La complainte du Marocain offshore
Il n’y apas une communauté marocaine à l’étranger, il y en a cent, il y en a mille, autant que d’individus en somme. Quel rapport entre ce golden boy de la City qui a touché l’an dernier le plus fort bonus du temple de la finance et ce vieil homme qui végète à Bruxelles grâce à l’aide sociale ? Quel rapport entre ce tennisman polyglotte, toujours entre deux avions, et la Rifaine recluse à vie dans un deux-pièces de Hambourg ? Alors parlons de l’individu, né au pays de l’arganier et qui traîne sa bosse de par le vaste monde. Au cours des vingt ou trente dernières années, sa condition a considérablement changé. Il fut d’abord invisible, victime d’un malentendu. À Taiwan, à Kuala-Lumpur, il déclinait sa nationalité, Moroccan, on lui demandait des nouvelles de la princesse.
– Quelle princesse ?
– Grace, bien sûr.
Ces Asiatiques insultants ne connaissaient que Monaco. Bah, vu de Séoul, c’est tout près.

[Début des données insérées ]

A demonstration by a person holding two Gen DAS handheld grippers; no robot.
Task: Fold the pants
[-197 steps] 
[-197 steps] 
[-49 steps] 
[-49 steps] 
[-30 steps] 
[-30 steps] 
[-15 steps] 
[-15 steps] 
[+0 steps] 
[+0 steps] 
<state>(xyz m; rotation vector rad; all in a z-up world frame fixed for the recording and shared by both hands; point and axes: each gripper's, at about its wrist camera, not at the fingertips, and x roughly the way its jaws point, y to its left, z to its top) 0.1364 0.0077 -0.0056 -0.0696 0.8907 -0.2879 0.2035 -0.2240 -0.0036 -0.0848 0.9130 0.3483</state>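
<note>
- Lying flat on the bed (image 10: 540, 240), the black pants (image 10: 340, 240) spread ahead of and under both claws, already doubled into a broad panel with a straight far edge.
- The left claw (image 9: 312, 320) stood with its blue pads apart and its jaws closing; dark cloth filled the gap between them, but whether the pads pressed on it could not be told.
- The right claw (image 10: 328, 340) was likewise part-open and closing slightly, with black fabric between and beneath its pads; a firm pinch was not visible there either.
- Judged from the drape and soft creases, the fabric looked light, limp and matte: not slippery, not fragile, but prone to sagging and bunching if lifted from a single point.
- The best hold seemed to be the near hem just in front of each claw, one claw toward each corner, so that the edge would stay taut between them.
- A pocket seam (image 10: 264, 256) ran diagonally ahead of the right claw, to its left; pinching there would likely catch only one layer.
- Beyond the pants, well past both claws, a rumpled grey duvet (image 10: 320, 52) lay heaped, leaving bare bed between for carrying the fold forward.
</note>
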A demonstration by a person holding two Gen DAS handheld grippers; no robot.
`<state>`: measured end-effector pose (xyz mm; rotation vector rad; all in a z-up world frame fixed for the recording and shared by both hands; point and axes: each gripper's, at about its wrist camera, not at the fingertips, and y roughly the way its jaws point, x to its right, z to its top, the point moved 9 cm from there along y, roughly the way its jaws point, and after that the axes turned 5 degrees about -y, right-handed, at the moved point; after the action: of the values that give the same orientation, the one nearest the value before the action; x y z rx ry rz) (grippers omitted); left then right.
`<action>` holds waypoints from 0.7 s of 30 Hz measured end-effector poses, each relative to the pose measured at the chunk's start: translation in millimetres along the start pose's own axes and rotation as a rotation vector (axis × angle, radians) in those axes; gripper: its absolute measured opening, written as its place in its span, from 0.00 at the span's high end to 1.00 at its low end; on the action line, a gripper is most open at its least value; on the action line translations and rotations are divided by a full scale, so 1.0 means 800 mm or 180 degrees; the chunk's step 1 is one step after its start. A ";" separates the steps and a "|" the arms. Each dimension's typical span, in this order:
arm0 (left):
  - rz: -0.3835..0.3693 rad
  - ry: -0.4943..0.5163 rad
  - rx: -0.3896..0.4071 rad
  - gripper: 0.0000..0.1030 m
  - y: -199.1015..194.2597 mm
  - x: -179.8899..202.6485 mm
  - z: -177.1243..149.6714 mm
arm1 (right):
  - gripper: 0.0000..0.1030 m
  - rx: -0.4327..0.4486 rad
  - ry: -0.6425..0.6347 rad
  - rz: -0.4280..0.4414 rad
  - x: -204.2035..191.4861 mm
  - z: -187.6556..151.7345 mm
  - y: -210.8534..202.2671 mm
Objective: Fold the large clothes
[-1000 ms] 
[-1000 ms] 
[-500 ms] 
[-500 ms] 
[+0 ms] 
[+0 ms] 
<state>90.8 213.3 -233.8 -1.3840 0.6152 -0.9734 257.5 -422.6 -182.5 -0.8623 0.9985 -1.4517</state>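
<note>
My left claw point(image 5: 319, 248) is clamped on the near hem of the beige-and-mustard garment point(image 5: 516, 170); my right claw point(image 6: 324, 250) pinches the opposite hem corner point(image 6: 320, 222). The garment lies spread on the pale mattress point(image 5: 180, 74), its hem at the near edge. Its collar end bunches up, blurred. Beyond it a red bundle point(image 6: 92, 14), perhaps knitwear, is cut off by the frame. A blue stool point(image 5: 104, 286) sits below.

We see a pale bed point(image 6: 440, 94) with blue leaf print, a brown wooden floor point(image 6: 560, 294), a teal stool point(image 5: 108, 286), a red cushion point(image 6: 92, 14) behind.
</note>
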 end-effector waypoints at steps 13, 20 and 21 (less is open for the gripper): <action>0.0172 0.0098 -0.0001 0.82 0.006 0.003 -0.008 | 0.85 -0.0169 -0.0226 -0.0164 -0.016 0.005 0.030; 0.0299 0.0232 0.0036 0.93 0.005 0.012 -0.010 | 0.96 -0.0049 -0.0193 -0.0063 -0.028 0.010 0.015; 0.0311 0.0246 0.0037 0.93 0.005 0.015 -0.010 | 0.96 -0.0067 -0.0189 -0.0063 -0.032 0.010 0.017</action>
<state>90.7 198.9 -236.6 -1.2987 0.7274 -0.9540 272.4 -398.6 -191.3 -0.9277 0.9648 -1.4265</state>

Arriva Khomeiny. Il dut partout jurer qu’il n’était pas fils d’ayatollah. Puis il fut compatriote d’Aouita. Un Américain, à Fort-Lauderdale, début des années 1980 :
– Morocco, yes, I know, the country of that great guy, heu, Owita, Yoweta, Ayuta ?
Quelques années plus tard, il eut à subir les touristes qui avaient « fait » son pays.
– Vous êtes marocain ? Ah, Ouarzazate, quelle splendeur… Mais les toilettes étaient bouchées !
Il affirma n’avoir jamais mis les pieds à Ouarzazate et ne rien comprendre à la plomberie.
À Amsterdam, il se présenta, on lui réclama du kif, lui qui n’avait jamais fumé ne serait-ce qu’un mégot de Favorite. À Oslo, on le félicita d’être compatriote de Zidane, ce qui était doublement faux, mais un compliment fait toujours plaisir et il l’accepta avec grâce.
En 1999, un peu partout en Europe, on lui serra la main avec effusion, tout le monde trouvait le jeune roi très sympathique. Il hochait la tête, se découvrant soudain démocrate et libéral, bien vu par tous, lui qu’on avait traité de féodal dans toutes les fêtes kabyles de ses années d’étudiant à Paris.
Le 11 septembre 2001 lui tomba sur la tête, il se réveilla suspect. Enlève tes chaussures et passe tout entier dans le scanner, espèce de graine de terroriste. Z’êtes quoi, vous, afghan, saoudien ?
– Marocain.
– C’est tout comme.
Il eut comme un sursaut. Non, ce n’est pas tout comme ! Nous avons une histoire millénaire, des paysages somptueux, des gens compliqués, des animaux simples, et l’arganier, n’oublions pas l’arganier !
Mais il se tut et ôta ses souliers. Le Marocain offshore se retrouva nu-pieds, comme les enfants de son douar natal. Afin qu’il n’oublie pas d’où il venait.